VENICE 2010: ITALIAN INNOVATION AT ITS BEST




FROM THE ASSOCIATED PRESS

In film, recession may be a prime motivator of innovation.

THE VENICE FILM FESTIVAL opens today with its share of big screen blockbuster potential, from DARREN ARONOFSKY’S BLACK SWAN to SOFIA COPPOLA’S highly anticipated SOMEWHERE and BEN AFFLECK’S sophomore directorial effort THE TOWN.

But festival director MARCO MUELLER said that the economic downturn has forced even big name directors to come up with cheaper means of production, giving rise to an in between budget category — bridging low budget under a million dollars and mid range of around $7.5 million to $9 million.

“In between there was very little. And now several people rush to occupy that special space,” Mr. Mueller told The Associated Press in an interview.

“Because it’s also the space with some local regional subsidy, some private money and maybe with a few distributors interested in the project you can get your film off the ground.”

OSCAR winning Italian director Giuseppe Tornatore, limited after last year’s big budget bonanza BAARIA, turned to documentary making this year with a portrait of Italian cinematographer Goffredo Lombardo still in progress, to be shown out of competition.

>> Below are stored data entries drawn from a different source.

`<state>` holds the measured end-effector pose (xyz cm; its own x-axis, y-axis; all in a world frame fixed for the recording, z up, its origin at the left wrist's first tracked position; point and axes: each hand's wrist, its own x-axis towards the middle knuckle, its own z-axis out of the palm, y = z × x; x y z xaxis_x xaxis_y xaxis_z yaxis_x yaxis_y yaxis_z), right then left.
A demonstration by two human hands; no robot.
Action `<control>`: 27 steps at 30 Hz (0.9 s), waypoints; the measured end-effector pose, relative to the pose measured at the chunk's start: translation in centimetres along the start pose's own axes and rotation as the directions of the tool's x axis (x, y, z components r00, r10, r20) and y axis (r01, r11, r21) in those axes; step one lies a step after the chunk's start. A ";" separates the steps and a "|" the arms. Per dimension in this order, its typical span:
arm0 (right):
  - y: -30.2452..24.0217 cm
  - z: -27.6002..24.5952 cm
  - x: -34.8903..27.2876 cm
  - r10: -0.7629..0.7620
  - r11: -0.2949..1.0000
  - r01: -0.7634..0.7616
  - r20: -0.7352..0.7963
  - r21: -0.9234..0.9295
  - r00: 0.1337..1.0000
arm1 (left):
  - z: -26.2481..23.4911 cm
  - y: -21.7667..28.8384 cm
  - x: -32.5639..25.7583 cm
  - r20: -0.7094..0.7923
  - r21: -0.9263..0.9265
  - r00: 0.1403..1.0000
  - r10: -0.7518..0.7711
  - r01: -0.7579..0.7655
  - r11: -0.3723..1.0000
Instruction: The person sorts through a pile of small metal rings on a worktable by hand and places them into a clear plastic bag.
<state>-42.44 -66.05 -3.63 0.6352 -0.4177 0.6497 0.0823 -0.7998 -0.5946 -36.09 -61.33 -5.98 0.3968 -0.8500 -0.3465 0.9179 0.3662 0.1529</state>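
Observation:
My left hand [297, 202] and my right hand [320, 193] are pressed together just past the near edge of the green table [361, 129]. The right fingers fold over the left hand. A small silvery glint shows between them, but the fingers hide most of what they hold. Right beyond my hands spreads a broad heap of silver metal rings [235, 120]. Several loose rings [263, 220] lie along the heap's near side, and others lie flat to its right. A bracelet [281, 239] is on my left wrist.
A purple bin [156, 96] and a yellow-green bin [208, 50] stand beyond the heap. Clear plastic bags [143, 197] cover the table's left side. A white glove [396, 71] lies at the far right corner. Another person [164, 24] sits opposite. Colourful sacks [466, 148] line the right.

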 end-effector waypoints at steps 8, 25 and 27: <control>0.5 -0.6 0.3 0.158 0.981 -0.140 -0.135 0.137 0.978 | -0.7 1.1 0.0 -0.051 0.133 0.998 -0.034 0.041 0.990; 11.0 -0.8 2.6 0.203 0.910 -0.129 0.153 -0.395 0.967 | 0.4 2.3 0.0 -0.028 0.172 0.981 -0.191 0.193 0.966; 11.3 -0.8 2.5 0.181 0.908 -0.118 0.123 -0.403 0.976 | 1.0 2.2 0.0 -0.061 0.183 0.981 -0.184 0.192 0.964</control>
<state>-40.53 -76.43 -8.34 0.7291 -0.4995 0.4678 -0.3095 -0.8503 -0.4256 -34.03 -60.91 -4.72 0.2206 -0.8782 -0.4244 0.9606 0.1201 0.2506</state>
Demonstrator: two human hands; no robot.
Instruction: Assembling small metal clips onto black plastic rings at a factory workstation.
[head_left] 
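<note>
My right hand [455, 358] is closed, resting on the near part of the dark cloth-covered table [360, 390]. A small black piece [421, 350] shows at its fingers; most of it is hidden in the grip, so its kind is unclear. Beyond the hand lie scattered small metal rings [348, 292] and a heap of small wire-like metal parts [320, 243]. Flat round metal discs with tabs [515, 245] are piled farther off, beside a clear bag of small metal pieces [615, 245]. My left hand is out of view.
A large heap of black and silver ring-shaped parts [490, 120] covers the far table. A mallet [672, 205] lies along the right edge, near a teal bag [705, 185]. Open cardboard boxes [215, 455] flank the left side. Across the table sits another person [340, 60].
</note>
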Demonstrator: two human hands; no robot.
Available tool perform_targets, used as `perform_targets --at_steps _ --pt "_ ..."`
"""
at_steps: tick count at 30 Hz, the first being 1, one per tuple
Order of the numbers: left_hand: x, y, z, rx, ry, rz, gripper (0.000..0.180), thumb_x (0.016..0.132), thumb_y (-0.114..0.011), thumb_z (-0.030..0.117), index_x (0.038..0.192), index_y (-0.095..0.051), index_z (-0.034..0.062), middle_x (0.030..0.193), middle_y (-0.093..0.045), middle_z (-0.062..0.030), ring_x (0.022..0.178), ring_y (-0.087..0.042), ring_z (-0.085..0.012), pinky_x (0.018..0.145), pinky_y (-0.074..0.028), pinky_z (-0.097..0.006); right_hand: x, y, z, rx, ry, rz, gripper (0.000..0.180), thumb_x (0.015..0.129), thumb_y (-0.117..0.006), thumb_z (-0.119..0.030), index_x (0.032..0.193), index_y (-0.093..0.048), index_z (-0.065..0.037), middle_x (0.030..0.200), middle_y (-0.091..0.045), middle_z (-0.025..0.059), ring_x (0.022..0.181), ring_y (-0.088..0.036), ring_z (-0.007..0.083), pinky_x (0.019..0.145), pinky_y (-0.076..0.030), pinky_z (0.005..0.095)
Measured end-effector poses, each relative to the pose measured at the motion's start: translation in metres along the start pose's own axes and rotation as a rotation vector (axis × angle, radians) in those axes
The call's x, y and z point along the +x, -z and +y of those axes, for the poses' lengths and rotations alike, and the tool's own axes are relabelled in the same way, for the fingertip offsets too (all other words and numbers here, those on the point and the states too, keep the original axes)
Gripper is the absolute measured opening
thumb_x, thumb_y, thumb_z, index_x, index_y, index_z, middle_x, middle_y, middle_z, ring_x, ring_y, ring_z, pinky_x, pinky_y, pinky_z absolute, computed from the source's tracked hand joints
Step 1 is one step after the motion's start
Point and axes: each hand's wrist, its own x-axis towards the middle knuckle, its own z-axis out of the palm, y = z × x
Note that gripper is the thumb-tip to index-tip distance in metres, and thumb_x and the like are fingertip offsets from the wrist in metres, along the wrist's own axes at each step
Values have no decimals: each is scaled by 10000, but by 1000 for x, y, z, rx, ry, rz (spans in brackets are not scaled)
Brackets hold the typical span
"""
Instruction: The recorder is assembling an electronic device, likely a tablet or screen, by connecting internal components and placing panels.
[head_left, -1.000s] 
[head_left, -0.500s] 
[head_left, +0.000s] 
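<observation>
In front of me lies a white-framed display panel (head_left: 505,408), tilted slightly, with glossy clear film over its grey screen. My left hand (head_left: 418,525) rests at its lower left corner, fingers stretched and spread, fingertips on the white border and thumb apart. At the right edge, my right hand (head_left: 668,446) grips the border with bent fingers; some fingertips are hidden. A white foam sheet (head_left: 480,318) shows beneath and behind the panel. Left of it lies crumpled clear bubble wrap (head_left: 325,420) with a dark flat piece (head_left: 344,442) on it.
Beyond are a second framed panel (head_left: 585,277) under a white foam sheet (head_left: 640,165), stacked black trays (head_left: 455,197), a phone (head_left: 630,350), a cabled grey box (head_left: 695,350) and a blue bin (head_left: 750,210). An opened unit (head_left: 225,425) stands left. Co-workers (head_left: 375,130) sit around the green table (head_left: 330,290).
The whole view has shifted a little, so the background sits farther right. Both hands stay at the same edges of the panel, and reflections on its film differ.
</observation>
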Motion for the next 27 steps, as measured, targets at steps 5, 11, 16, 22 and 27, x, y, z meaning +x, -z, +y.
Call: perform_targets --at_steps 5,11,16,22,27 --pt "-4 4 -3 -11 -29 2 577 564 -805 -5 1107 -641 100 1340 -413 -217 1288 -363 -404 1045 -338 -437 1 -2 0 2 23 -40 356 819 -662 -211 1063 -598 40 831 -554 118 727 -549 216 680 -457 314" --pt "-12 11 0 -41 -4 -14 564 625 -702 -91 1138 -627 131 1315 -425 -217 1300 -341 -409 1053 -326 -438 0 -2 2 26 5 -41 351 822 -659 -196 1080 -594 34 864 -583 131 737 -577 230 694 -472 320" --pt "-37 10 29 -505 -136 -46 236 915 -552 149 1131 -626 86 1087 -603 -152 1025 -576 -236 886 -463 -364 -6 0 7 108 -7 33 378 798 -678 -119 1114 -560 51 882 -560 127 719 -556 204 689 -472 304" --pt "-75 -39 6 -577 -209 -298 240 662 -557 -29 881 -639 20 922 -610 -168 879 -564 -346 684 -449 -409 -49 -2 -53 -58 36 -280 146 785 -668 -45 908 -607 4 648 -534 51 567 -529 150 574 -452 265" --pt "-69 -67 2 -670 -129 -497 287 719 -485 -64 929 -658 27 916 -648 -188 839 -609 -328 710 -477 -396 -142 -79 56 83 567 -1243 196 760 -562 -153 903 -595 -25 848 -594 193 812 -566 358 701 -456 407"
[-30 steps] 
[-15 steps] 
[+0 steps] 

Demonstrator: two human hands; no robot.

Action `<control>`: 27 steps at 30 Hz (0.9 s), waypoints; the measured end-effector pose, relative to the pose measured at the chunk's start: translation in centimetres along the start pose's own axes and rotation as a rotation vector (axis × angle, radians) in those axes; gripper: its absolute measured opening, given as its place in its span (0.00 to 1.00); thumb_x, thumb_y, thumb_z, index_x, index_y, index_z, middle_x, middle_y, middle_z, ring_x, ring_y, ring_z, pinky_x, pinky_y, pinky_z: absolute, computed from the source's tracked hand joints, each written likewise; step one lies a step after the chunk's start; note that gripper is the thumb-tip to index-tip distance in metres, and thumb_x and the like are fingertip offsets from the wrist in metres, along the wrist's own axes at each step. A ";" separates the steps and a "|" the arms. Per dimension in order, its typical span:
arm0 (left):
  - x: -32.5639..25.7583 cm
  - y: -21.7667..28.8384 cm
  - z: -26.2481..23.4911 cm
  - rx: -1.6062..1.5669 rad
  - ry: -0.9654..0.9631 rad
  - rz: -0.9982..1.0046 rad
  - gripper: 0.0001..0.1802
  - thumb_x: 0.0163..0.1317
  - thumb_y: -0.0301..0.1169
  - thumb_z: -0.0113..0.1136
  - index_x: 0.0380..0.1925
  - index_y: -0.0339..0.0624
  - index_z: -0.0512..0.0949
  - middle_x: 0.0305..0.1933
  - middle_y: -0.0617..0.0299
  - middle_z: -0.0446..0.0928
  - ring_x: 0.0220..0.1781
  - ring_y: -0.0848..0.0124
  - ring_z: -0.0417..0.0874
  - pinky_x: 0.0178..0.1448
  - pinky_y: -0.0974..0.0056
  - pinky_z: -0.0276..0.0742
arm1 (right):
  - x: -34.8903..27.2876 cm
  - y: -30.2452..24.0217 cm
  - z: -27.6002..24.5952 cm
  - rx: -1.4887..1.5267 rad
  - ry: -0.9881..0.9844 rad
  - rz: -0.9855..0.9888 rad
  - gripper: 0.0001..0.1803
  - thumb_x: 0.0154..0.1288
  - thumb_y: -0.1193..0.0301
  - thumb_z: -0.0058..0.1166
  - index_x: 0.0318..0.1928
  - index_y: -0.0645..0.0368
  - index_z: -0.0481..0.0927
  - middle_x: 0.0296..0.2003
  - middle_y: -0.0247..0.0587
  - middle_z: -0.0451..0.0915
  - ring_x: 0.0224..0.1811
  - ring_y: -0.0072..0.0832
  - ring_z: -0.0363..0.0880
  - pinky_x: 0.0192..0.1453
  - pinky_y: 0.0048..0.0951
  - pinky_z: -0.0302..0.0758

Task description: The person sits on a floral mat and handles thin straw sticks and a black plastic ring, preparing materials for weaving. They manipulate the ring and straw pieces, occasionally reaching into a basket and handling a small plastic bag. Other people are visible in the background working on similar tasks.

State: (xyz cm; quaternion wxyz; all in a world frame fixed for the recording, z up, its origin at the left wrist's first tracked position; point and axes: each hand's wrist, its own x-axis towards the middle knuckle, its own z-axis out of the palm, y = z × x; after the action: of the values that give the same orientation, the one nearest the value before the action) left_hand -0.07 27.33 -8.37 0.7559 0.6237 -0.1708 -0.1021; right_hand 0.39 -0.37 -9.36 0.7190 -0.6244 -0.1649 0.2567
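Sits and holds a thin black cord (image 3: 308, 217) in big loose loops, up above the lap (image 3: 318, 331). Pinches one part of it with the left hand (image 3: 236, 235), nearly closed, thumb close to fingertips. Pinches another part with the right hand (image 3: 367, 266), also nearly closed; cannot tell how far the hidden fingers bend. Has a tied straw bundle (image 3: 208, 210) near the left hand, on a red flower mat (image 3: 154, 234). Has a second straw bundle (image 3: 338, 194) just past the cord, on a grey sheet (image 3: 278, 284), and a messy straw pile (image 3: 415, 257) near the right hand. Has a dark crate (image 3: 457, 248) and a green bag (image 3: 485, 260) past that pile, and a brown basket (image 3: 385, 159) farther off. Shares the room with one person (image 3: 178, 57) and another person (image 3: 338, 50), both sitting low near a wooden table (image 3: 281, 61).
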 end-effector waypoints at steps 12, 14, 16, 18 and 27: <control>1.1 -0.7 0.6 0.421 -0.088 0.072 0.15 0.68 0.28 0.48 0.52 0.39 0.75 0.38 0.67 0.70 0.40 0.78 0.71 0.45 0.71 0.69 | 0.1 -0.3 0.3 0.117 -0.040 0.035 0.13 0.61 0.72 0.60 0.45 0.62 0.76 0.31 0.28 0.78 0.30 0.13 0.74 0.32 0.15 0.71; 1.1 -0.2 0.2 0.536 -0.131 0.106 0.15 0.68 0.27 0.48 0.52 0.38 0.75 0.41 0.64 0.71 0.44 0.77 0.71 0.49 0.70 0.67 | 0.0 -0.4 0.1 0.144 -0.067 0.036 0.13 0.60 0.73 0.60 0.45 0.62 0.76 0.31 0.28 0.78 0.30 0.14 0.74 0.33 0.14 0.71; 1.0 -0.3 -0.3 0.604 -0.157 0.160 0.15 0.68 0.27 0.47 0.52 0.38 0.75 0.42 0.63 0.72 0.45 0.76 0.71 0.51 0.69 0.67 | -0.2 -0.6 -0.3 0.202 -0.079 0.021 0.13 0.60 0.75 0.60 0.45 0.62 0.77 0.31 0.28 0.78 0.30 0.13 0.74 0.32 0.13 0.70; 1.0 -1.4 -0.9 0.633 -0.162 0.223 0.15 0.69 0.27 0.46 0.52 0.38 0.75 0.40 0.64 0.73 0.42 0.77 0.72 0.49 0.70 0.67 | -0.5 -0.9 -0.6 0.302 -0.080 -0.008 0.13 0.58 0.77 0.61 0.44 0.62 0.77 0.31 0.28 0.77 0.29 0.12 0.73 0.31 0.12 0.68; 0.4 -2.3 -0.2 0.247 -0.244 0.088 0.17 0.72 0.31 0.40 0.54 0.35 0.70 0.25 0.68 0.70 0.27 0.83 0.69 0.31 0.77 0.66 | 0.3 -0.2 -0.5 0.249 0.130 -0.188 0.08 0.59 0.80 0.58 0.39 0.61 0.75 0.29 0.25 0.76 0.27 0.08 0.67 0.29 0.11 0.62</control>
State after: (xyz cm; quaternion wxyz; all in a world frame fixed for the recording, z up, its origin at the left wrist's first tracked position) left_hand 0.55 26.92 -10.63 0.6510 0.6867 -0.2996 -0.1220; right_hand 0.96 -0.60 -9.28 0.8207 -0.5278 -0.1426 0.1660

Vincent Gallo will be at the Lido both as an actor, playing a terror suspect plotting his escape in Jerzy Skolimowski’s ESSENTIAL KILLING and as the director of two films.

“Both films are entirely self produced. He started with a short film, then he actually realized that using the same mode of production he could dare to look forward to a feature,” Mr. Mueller commented.

The result is PROMISES WRITTEN IN THE WATER, which will compete for the GOLDEN LION.

The film tells a romantic story about a man — a professional assassin — and a woman confronting terminal illness. It was shot without preparation or a traditional script.

And U.S. director Monte Hellman, whose influence has been greater than his popular acclaim, will be showing his movie ROAD TO NOWHERE in competition. The film is described as a romantic thriller about a filmmaker who becomes involved in a criminal conspiracy.

“Monte made the film he has wanted to make for several years on a shoestring budget with an incredible cast using quite a few important names and all of a sudden we have a film with special effects. Without being a travelogue it does move to a number of countries and it cost less than $2 million.”

Second only to CANNES in terms of prestige, VENICE has suffered since the economic downturn of 2008, with many Hollywood producers preferring the cheaper option of taking their movies to the Toronto Film Festival, which overlaps with VENICE.

However, MARCO MUELLER has continued to insist that his festival will accept primarily world premieres — 79 are showing at this year’s festival — and believes that events are moving back in VENICE’S favour.

“A lot of people now are counting on a two step operation where the visibility, the credibility of the film is built in Venice, Venice reveals the immediate esthetical qualities of the film or everything that makes this film very exciting. And Toronto reveals the market value of the film.”

The VENICE fest opens with an unprecedented triple header: GOLDEN LION winner DARREN ARONOFSKY’S BLACK SWAN and Hong Kong director ANDREW LAU’S THE LEGEND OF THE FIST: THE RETURN OF CHEN ZHEN, followed by a special midnight screening of ROBERT RODRIGUEZ’S MACHETE.

“I can predict that at midnight the atmosphere will be the atmosphere of a rock concert or a football match,” Mr. Mueller stated.

Festivities got under way Tuesday evening with a tribute to one of Italy’s most famous cinematic and theatrical actors, Vittorio Gassman, with a free open air screening of the 1974 classic SCENT OF A WOMAN in a Venetian square attended by the Gassman family.

In addition, the Italian edition of VANITY FAIR is hosting a party in a palace on the Grand Canal for QUENTIN TARANTINO, who heads the jury that will select the winner of the prestigious GOLDEN LION on September 11.

And the industry publication VARIETY is holding a big party where it presented producer Aurelio De Laurentiis with an award.

“America considers the movie business the first business of the country, how to export their taste everywhere,” Mr. De Laurentiis said as he accepted the honour.

“I’m sad (that) in Italy we have a lot of things but we never use movies to bring outside of our territory our values.”

MARCO MUELLER had to hit each of the events within the space of three hours — no easy feat when boats plying Venice’s canals must comply with strict speed limits.

“If we speed, they will give us a speeding ticket. Every year the boat I use gets a speeding ticket. They plant them right where we have to go.”

“Fantastic,” he commented with a glint of amusement.